** REQUIREMENT **
Give back, word for word, only the lines from the one containing "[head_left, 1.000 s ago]" to the end of the listing below.

BEGIN DATA SHOWN

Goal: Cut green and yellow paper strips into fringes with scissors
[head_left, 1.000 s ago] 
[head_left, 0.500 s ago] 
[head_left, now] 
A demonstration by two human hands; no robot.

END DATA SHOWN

** TASK RESPONSE **
[head_left, 1.000 s ago] 
[head_left, 0.500 s ago] 
[head_left, now] 
A demonstration by two human hands; no robot.

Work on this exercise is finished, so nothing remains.